Without mentioning his obvious feud with DeFilippo, Zimmer talked about the offense being “physical’’ and “running the football.’’ He spoke of how new offensive coordinator Kevin Stefanski was “calm’’ and never “panicked.’’ For DeFilippo, this must have felt like SPF 41.
“I think Kevin knew what I wanted, so I think that was part of it,’’ Zimmer said.
One of Zimmer’s strengths is his timing. He’s adept at waiting for the ideal moment, taking advantage of the right openings, to make his hand-picked employees look good. This week he displayed that skill with the blitz and the pink slip.
Zimmer and DeFilippo had feuded for weeks. Zimmer fired DeFilippo after consecutive games at two of the toughest places to play in the NFL — New England and Seattle, where Kirk Cousins looked rattled and the offense looked inept.
For Zimmer, the timing worked just as well as if he had sent Mackensie Alexander on a corner blitz. Sunday afternoon, Stefanski faced one of the NFL’s worst defenses, helped the Vikings score touchdowns on their first three possessions, and watched his team put up its largest point total of the season.
“Coach did a great job of keeping the defense on their heels,’’ receiver Adam Thielen said. “They didn’t know if it was a run or a pass. … He let us go play.’’
Thielen is consistently diplomatic, but he seemed to be suggesting that we read between the lines. He, like Zimmer, praised Stefanski’s simple, intuitive approach, and Zimmer mentioned that having 215 options in your playbook doesn’t help because “you can’t call them all.’’
Stefanski kept Cousins under center more, where Cousins seems more comfortable and where play-action passes seem more effective. On the first drive, the Vikings went into a hurry-up offense and caught Miami unprepared on the touchdown pass to Stefon Diggs.
It’s fair to say that the Vikings’ offensive performance was impressive and promising, and also predictable.
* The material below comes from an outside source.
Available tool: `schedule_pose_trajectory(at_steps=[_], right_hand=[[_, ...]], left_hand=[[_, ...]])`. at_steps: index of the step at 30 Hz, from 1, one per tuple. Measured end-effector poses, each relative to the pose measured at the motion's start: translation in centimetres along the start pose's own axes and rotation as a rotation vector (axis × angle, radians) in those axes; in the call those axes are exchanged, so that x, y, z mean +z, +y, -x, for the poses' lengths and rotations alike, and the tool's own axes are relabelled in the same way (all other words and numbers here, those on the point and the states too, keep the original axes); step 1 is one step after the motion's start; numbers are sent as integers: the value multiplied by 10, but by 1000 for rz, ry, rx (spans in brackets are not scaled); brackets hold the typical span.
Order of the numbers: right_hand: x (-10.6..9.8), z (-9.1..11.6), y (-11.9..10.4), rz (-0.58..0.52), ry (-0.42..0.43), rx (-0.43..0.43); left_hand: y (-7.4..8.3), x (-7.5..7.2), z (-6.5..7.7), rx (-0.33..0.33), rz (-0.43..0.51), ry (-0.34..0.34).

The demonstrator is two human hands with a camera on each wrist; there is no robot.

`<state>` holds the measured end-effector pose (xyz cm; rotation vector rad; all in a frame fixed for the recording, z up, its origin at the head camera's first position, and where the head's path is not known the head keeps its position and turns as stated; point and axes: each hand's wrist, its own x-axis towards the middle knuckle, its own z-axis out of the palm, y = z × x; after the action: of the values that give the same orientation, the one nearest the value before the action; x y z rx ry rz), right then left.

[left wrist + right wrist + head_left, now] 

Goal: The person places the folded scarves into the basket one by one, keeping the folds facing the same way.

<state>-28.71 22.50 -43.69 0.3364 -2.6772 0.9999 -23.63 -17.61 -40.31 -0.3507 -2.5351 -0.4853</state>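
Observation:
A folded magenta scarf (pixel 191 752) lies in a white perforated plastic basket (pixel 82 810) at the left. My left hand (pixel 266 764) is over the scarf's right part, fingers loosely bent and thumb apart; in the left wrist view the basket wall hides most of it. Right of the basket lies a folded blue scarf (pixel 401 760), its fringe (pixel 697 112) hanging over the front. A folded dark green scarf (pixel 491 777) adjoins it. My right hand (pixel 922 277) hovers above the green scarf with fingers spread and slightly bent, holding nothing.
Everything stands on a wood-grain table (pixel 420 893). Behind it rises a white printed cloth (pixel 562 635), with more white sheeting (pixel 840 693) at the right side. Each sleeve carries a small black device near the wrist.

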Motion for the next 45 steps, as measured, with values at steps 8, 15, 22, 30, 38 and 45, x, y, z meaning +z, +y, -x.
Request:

The Dolphins ranked 28th in total defense. They were 1-5 on the road. With the exception of the Vikings’ stunning loss to Buffalo at U.S. Bank Stadium, which may have been prompted by Everson Griffen’s difficulties that weekend, the Vikings have generally beaten inferior teams. They are now 7-1-1 against teams that are currently .500 or worse.
Evaluating Stefanski after a home game against the Dolphins is like timing Dalvin Cook in the 40-yard dash while he’s running down a ski ramp. Discerning fans should be left with contradictory thoughts.
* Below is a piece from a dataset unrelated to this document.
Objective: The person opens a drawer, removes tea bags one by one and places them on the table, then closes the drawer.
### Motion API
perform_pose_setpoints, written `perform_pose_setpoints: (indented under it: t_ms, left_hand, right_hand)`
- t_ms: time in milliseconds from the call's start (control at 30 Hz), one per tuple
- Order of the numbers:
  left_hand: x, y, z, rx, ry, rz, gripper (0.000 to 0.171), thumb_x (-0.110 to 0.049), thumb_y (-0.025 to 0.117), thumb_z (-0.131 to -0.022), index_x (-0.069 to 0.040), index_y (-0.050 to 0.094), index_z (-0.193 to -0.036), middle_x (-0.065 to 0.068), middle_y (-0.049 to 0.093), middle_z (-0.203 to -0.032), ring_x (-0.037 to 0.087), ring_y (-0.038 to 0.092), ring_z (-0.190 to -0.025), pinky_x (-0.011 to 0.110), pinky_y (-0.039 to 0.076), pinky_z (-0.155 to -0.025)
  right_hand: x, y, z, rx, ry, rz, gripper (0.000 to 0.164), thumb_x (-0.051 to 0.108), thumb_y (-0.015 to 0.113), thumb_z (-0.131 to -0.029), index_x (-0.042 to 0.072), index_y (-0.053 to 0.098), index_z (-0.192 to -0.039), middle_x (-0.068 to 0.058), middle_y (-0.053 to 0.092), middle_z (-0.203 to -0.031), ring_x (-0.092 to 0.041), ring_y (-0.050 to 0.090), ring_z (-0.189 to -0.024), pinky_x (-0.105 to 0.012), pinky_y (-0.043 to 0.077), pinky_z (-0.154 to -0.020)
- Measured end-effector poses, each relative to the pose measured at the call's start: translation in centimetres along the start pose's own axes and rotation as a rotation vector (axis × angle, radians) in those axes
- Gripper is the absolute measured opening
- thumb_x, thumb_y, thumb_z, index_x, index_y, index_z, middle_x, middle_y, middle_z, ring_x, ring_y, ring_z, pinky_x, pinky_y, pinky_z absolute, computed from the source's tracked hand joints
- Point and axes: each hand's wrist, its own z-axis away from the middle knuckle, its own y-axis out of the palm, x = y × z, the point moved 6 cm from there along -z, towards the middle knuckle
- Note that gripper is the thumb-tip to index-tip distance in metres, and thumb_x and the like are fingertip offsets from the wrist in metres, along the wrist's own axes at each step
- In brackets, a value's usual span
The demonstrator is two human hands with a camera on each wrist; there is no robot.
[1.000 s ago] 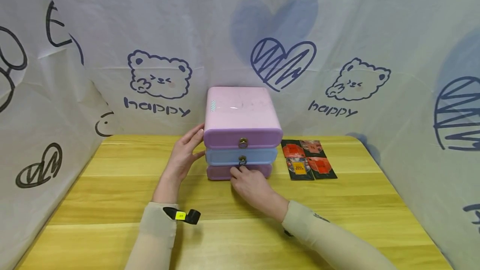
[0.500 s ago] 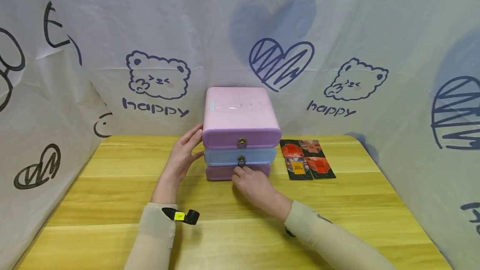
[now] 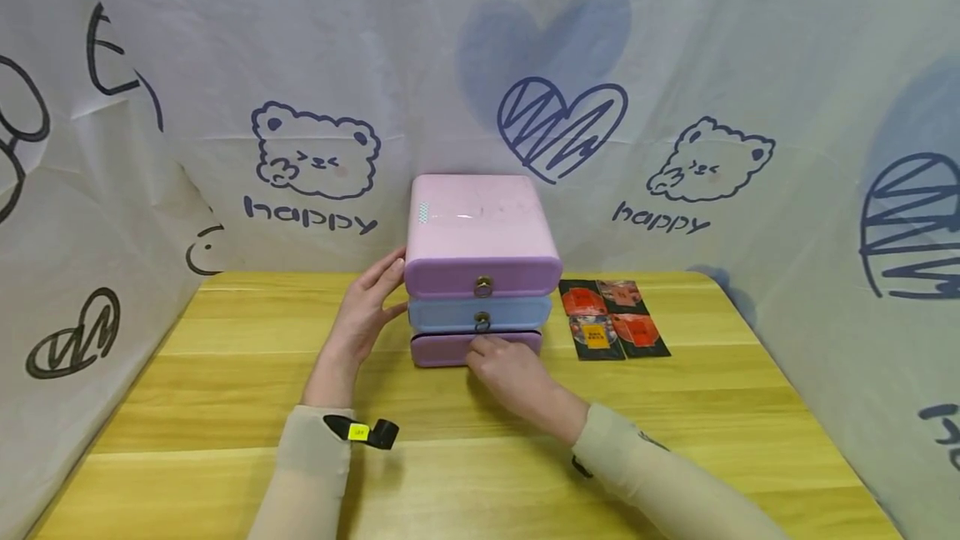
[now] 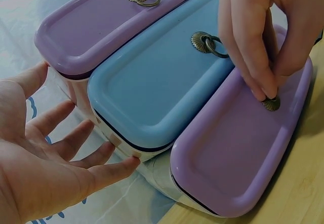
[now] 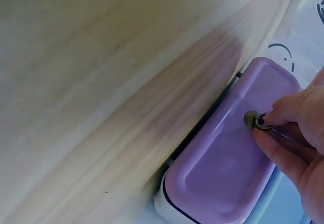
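A small three-drawer cabinet [image 3: 480, 219] with a pale pink top stands at the back of the table. Its top drawer [image 3: 442, 277] is purple, the middle drawer [image 3: 442, 314] light blue, the bottom drawer [image 3: 438, 350] purple and pulled out slightly, with a dark gap along its upper edge. My right hand [image 3: 513, 373] pinches the brass ring pull [image 5: 260, 122] of that bottom drawer between thumb and finger. Spread along the cabinet's left side, the fingertips of my left hand [image 4: 55, 153] touch its wall, the fingers nearly straight. Brass ring pulls on the upper drawers hang free.
Several black and red packets [image 3: 615, 319] lie together on the wooden table [image 3: 247, 407], right of the cabinet. A white cloth [image 3: 442, 48] printed with bears and hearts hangs close behind and along both sides. A black wrist camera [image 3: 371, 432] sits on the left sleeve.
The bottom drawer has come forward a little, and a dark gap now shows above its front. My right hand moved slightly back with it; the left hand stays on the cabinet's side.
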Motion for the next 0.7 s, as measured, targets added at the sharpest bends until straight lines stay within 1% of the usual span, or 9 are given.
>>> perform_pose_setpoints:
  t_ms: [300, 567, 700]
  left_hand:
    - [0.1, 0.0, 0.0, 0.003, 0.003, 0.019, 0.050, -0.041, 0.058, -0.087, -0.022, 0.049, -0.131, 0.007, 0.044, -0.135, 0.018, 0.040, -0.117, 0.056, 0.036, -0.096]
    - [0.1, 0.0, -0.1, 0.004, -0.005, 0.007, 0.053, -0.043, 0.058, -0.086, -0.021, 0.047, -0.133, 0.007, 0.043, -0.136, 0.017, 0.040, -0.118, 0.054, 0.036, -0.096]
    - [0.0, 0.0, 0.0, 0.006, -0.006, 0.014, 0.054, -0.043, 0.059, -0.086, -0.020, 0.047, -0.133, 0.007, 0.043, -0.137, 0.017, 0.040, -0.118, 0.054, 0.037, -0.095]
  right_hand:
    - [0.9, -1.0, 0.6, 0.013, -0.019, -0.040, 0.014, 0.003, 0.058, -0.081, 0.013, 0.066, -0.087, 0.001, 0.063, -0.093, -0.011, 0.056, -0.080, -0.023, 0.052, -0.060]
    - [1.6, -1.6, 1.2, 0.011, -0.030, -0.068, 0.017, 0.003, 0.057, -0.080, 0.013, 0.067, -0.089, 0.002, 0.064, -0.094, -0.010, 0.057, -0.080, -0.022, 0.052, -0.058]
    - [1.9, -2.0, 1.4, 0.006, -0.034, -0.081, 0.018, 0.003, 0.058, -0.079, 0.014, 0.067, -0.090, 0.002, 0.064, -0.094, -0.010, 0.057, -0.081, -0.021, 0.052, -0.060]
• Stefanski listened to Zimmer and jump-started the running game, which produced 220 yards? Yes. But last week the Vikings ran the ball on nine of their first 15 plays. This week, they ran it on eight of their first 15 plays. The Dolphins, unlike the Seahawks, allowed the Vikings to run effectively.
• Stefanski made Cousins comfortable with under-center snaps? True. And Cousins still threw an unconscionable, unforced pick-six that may have cost the Vikings the game against a better team.
• DeFilippo became a scapegoat? True. His presence was also untenable.
• Zimmer was right to promote Stefanski? Yes, but he should have done it last winter.
Stefanski is highly regarded within the organization, and he had the best chance of continuing what Pat Shurmur started last year. It’s proper to praise him today, and to understand that he, like Cousins, will be judged by sterner tests.
“Kevin did an unbelievable job creating a plan that allowed us to go out there and let our ability take over,’’ Kyle Rudolph said. “He got everyone involved — every playmaker on offense was out there making plays for us.
“When you run the ball for over 200 yards and have over 400 yards of offense, it makes things fun.’’
It was for Zimmer, who watched his prized defense dominate, and heard, through his headset, Stefanski heeding his wishes.